Typically, in a token contract, to make a transfer of a value, we need to verify the following:
balances[fromAddress] >= value
Our zk-SNARKs need to prove this, as well as that the updated hash matches the updated balance.
The main idea is that the sender will use their initial balance and value as private data. The initial balance, final balance, and hash of the value will be used as public data. Similarly, the receiver will use their initial balance and value as private data. The initial balance, final balance, and hash of the value will be used as public data.
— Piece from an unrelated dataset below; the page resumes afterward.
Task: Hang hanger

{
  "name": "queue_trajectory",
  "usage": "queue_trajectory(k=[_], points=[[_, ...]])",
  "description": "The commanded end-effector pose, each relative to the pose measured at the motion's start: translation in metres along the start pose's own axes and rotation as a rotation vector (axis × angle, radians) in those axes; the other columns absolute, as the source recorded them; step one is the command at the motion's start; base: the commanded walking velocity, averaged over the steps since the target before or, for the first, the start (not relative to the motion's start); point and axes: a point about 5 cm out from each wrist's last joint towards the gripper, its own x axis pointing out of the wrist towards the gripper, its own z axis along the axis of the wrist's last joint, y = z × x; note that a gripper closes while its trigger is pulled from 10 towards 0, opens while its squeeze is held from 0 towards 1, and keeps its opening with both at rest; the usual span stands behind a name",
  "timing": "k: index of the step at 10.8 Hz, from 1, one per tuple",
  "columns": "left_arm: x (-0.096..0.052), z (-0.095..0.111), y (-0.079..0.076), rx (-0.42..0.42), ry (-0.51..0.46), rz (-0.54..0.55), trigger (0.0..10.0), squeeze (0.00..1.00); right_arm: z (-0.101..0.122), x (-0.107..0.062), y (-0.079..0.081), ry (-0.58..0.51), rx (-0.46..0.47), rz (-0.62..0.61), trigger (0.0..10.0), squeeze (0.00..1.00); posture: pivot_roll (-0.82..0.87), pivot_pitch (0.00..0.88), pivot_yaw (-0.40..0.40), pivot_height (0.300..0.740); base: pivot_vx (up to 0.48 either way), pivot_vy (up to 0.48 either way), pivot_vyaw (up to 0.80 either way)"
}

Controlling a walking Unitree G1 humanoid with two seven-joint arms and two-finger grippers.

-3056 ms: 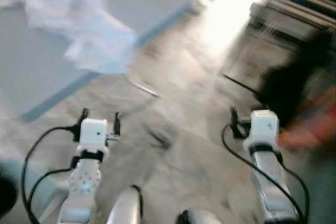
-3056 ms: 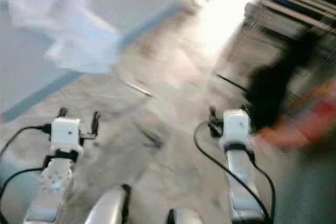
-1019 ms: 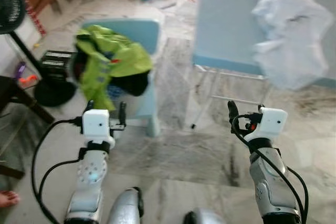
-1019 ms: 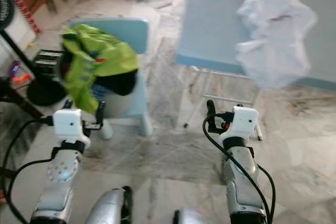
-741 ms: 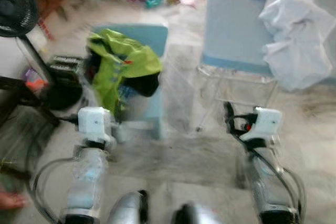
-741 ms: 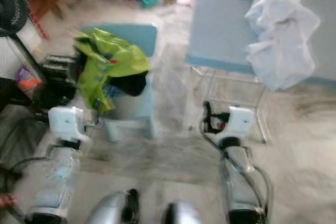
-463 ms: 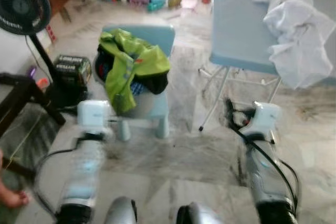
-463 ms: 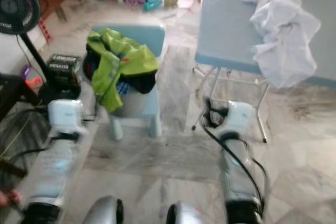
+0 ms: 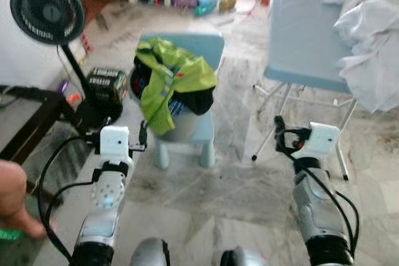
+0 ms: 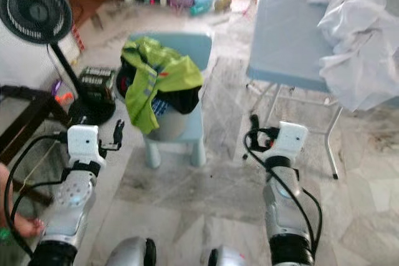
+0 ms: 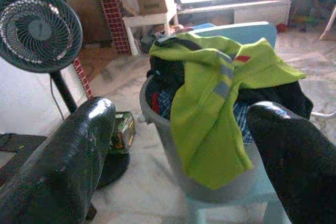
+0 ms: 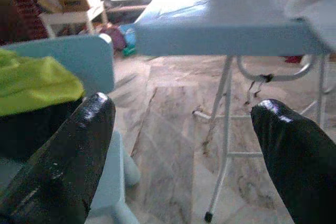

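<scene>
Hanger: can't tell where it is from these views.
L arm: left hand (image 11: 181,111) raised in front of robot at about waist height, fingers (image 11: 63,156) wide apart, nothing between them; wrist cam looks past them at the tub.
R arm: right hand (image 12: 181,106) raised likewise, level w/ the left, fingers (image 12: 289,150) spread, nothing gripped; it faces the worktop's metal legs (image 12: 226,124).
Tub: grey laundry tub (image 9: 181,126) sits on seat of a small pale-blue chair (image 9: 199,45), just ahead of the left hand.
Clothes: lime-green hi-vis jacket (image 9: 171,76) w/ grey reflective stripe is draped over the tub's rim & hangs down its front; dark garment (image 9: 201,101) spills out beside it; checked blue fabric shows underneath.
Worktop: pale-blue folding worktop (image 9: 299,35) stands to robot's right of the chair, apart from it; white cloth (image 9: 371,35) is heaped on top & hangs over the near edge.
Left bg: black pedestal fan (image 9: 47,10) by the white wall; black-and-green box (image 9: 107,85) near its base; dark low bench (image 9: 28,123) closer in.
Person: bare foot (image 9: 15,200) at the frame's lower-left edge, on the floor near the bench.
Floor: grey marbled tiles (image 9: 237,191); blurred clutter & blue bin at far end.
</scene>
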Motion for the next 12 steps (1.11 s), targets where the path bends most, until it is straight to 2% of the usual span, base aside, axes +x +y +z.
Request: queue_trajectory(k=[1,3,5,9,12], points=[[-0.001,-0.003,0.005,0.0,0.007,0.011,10.0,0.0,-0.002,-0.001,-0.005,-0.003,0.021,-0.014,10.0,0.02,0.05,0.0,-0.017,0.74,0.0,0.0,0.0],[-0.001,-0.001,0.003,-0.015,-0.02,-0.003,10.0,0.0,-0.001,0.002,-0.008,-0.011,0.018,-0.024,10.0,0.02,0.05,0.0,-0.029,0.74,0.0,0.0,0.0],[-0.002,0.0,0.0,-0.025,-0.046,-0.041,10.0,0.0,-0.001,0.004,-0.004,-0.011,-0.013,0.028,10.0,0.02,0.06,0.0,-0.052,0.74,0.0,0.0,0.0],[-0.011,-0.005,-0.002,-0.033,-0.039,-0.054,10.0,0.0,-0.001,0.004,-0.006,-0.002,-0.047,0.065,10.0,0.02,0.07,0.0,-0.065,0.74,0.248,0.0,0.0],[-0.013,-0.005,-0.002,-0.028,-0.039,-0.059,10.0,0.0,-0.001,0.003,-0.005,-0.002,-0.064,0.087,10.0,0.01,0.07,0.019,-0.075,0.74,0.259,0.0,0.0]])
Here's the zk-SNARK program for the sender, where x represents the public data and w represents the private data.
/**
* @param x Public data
* @param w Private data
*/
function senderFunction(x, w) {
return (
w.senderBalanceBefore > w.value && // Ensure the sender has enough balance
sha256(w.value) == x.hashValue && // Ensure the sent value matches the public hash value
sha256(w.senderBalanceBefore) == x.hashSenderBalanceBefore && // Ensure the sender's initial balance matches the public hash value
sha256(w.senderBalanceBefore - w.value) == x.hashSenderBalanceAfter // Ensure the sender's final balance matches the public hash value
);
}
The receiver's zk-SNARK program is as follows:
/**
* @param x Public data
* @param w Private data
*/
function receiverFunction(x, w) {
return (
sha256(w.value) == x.hashValue &&
sha256(w.receiverBalanceBefore) == x.hashReceiverBalanceBefore &&
sha256(w.receiverBalanceBefore + w.value) == x.hashReceiverBalanceAfter
);
}
These programs check if the sender's balance is greater than the value being sent and if all the hashes match. A trusted set of individuals will generate the proving and verification keys for our zk-SNARKs. Let's call them confTxSenderPk, confTxSenderVk, confTxReceiverPk, and confTxReceiverVk. confTxSenderPk and confTxReceiverPk will be used to generate proofs, while confTxSenderVk and confTxReceiverVk will be used to verify the proofs.
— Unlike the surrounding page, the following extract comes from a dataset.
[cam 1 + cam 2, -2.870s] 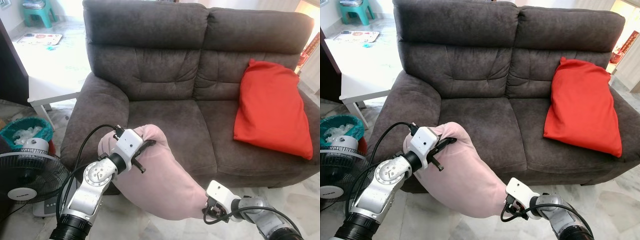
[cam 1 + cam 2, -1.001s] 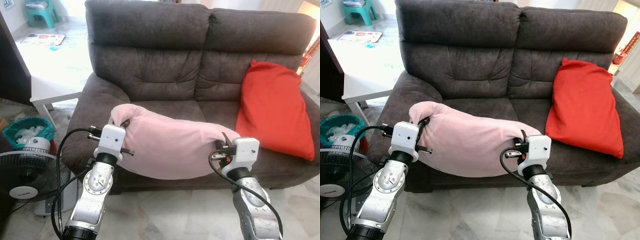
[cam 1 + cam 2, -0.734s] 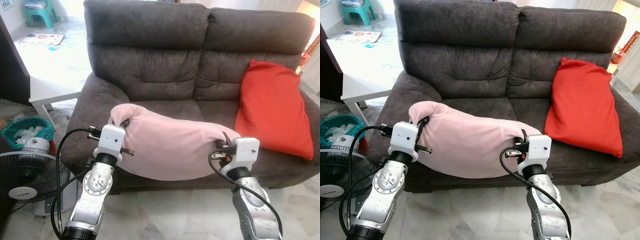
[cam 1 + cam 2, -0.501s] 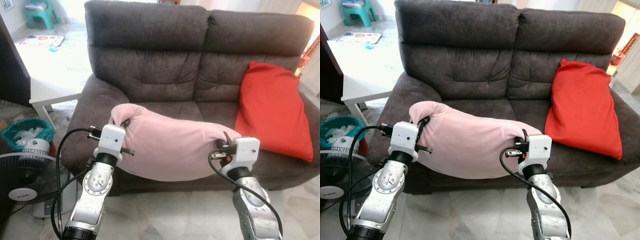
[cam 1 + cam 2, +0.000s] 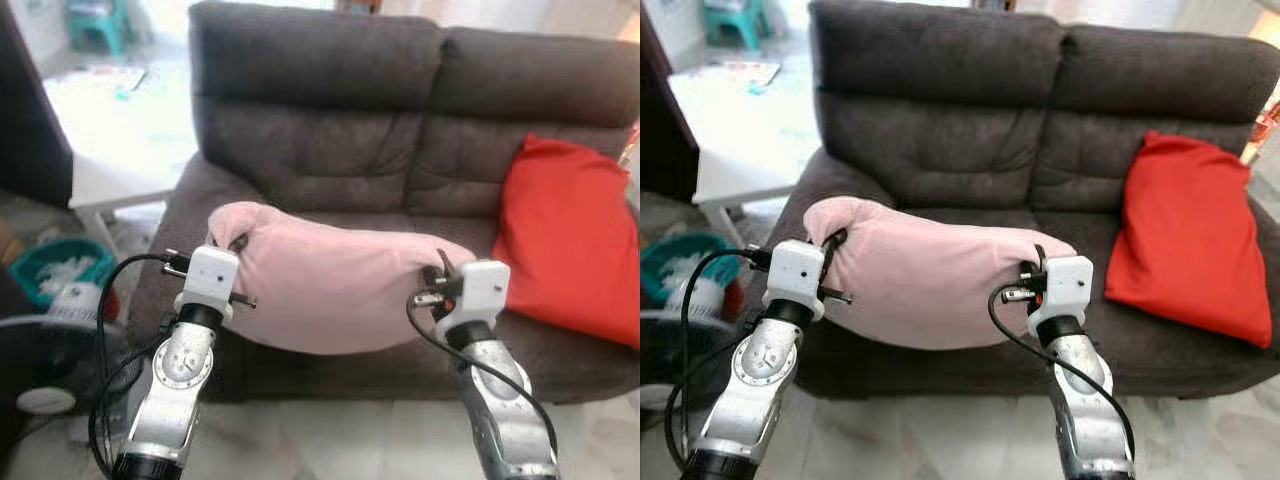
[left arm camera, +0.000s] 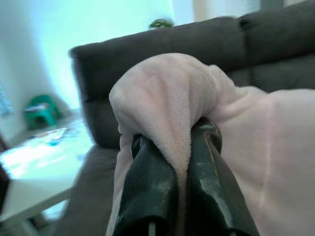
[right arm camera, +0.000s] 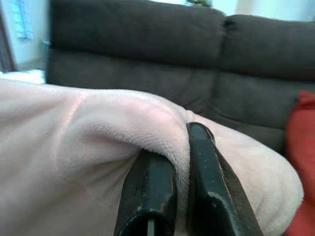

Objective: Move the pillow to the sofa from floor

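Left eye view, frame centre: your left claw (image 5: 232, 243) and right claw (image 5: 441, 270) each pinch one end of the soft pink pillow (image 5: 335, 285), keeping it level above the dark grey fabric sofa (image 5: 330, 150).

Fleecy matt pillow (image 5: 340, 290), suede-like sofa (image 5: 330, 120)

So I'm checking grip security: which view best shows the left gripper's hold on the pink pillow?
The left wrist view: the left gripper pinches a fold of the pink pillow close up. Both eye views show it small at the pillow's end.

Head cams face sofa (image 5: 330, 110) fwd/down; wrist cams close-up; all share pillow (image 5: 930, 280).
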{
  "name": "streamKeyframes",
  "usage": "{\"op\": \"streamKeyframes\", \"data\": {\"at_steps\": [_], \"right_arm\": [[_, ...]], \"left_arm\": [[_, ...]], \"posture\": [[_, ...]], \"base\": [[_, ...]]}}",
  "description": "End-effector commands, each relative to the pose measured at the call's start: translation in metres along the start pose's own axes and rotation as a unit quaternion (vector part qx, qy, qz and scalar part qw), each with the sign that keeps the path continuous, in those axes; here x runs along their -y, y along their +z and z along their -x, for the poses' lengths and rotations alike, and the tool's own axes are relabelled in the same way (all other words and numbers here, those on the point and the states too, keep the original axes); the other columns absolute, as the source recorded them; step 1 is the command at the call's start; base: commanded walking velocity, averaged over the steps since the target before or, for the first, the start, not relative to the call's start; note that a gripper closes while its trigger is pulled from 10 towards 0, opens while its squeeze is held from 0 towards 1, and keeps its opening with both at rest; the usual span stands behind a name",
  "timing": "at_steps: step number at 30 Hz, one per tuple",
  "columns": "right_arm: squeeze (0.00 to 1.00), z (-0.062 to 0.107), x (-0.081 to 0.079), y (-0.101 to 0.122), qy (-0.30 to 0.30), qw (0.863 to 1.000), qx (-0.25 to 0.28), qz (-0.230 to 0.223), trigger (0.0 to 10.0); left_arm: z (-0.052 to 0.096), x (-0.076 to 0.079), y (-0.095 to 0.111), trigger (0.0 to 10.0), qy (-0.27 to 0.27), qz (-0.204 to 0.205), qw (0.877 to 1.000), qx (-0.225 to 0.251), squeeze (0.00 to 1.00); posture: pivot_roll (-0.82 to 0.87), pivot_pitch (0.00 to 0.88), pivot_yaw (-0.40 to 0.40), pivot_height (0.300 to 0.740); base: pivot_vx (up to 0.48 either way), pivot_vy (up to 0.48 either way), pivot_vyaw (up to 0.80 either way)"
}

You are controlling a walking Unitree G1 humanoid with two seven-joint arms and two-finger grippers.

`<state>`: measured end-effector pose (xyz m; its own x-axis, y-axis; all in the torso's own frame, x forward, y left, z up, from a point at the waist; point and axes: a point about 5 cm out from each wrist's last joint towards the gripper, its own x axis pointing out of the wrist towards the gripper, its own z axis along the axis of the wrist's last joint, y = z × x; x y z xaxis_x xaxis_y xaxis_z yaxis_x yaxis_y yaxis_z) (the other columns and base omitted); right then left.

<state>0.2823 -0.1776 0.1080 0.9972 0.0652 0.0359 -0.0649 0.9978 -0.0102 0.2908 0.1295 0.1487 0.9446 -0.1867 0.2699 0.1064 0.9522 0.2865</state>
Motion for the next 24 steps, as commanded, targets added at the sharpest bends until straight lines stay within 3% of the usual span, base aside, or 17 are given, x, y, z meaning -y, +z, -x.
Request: {"op": "streamKeyframes", "data": {"at_steps": [1,7,14,24], "right_arm": [[0.0,-0.0068,-0.0035,0.0232,0.003,0.998,0.055,-0.001,10.0],[0.0,-0.0081,-0.0055,0.026,0.012,0.998,0.062,0.006,10.0],[0.0,-0.0094,-0.005,0.0277,0.016,0.998,0.064,0.009,10.0],[0.0,-0.0118,-0.0041,0.0303,0.018,0.997,0.07,0.02,10.0]], "left_arm": [[-0.0021,-0.0101,0.0101,10.0,0.014,-0.008,0.999,0.027,0.0],[-0.0028,-0.0118,0.0105,10.0,0.017,-0.009,0.999,0.029,0.0],[-0.0037,-0.0093,0.0099,10.0,0.013,-0.007,0.999,0.029,0.0],[-0.0054,-0.0088,0.0113,10.0,0.014,-0.006,0.999,0.033,0.0]], "posture": [[0.14,0.0,-0.104,0.74],[0.14,0.0,-0.109,0.74],[0.14,0.0,-0.11,0.74],[0.14,0.0,-0.113,0.74]], "base": [[0.255,0.0,0.0],[0.257,0.0,0.0],[0.258,0.0,0.73],[0.258,0.0,0.08]]}}
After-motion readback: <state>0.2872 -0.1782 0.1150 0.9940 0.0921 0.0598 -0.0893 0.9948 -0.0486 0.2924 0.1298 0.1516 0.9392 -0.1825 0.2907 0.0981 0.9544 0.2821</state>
Using zk-SNARKs in the token contract might look like this:
function transfer(address _to, bytes32 hashValue, bytes32 hashSenderBalanceAfter, bytes32 hashReceiverBalanceAfter, bytes zkProofSender, bytes zkProofReceiver) {
bytes32 hashSenderBalanceBefore = balanceHashes[msg.sender];
bytes32 hashReceiverBalanceBefore = balanceHashes[_to];
bool senderProofIsCorrect = zksnarkverify(confTxSenderVk, [hashSenderBalanceBefore, hashSenderBalanceAfter, hashValue], zkProofSender);
bool receiverProofIsCorrect = zksnarkverify(confTxReceiverVk, [hashReceiverBalanceBefore, hashReceiverBalanceAfter, hashValue], zkProofReceiver);
if(senderProofIsCorrect && receiverProofIsCorrect) {
balanceHashes[msg.sender] = hashSenderBalanceAfter;
balanceHashes[_to] = hashReceiverBalanceAfter;
}
}
Thus, the only thing that gets updated on the blockchain is the hash of the balance, not the balance itself. However, we can know that all balances have been updated correctly because we can verify the proofs ourselves.
From the above example, we can also see that on the blockchain, we only store the hash of the balance, not the actual balance, which ensures confidentiality of the data. We know that a transaction has occurred between the two parties, but we don't know the specific transaction amount, thus ensuring privacy of the transaction.
Further Details#
The above example of confidential transactions is mainly to provide a practical example of how we can use zk-SNARKs in Ethereum. To create a robust confidential transaction scheme, we need to address some issues:
-
Users need to track their balances in the client, as losing balance data means losing control of the account. Balances could potentially be encrypted with a key derived from a signing key and stored on-chain.
-
Balances need to be encoded with 32 bytes of data and entropy encoded to prevent reverse engineering the hash to compute the balance.
-
Edge cases need to be handled for sending to unused addresses.
-
Senders need to interact with receivers to send. We might have a system where senders can initiate a transaction with their proof. Then, receivers can see they have a "pending incoming transaction" on the blockchain and complete it.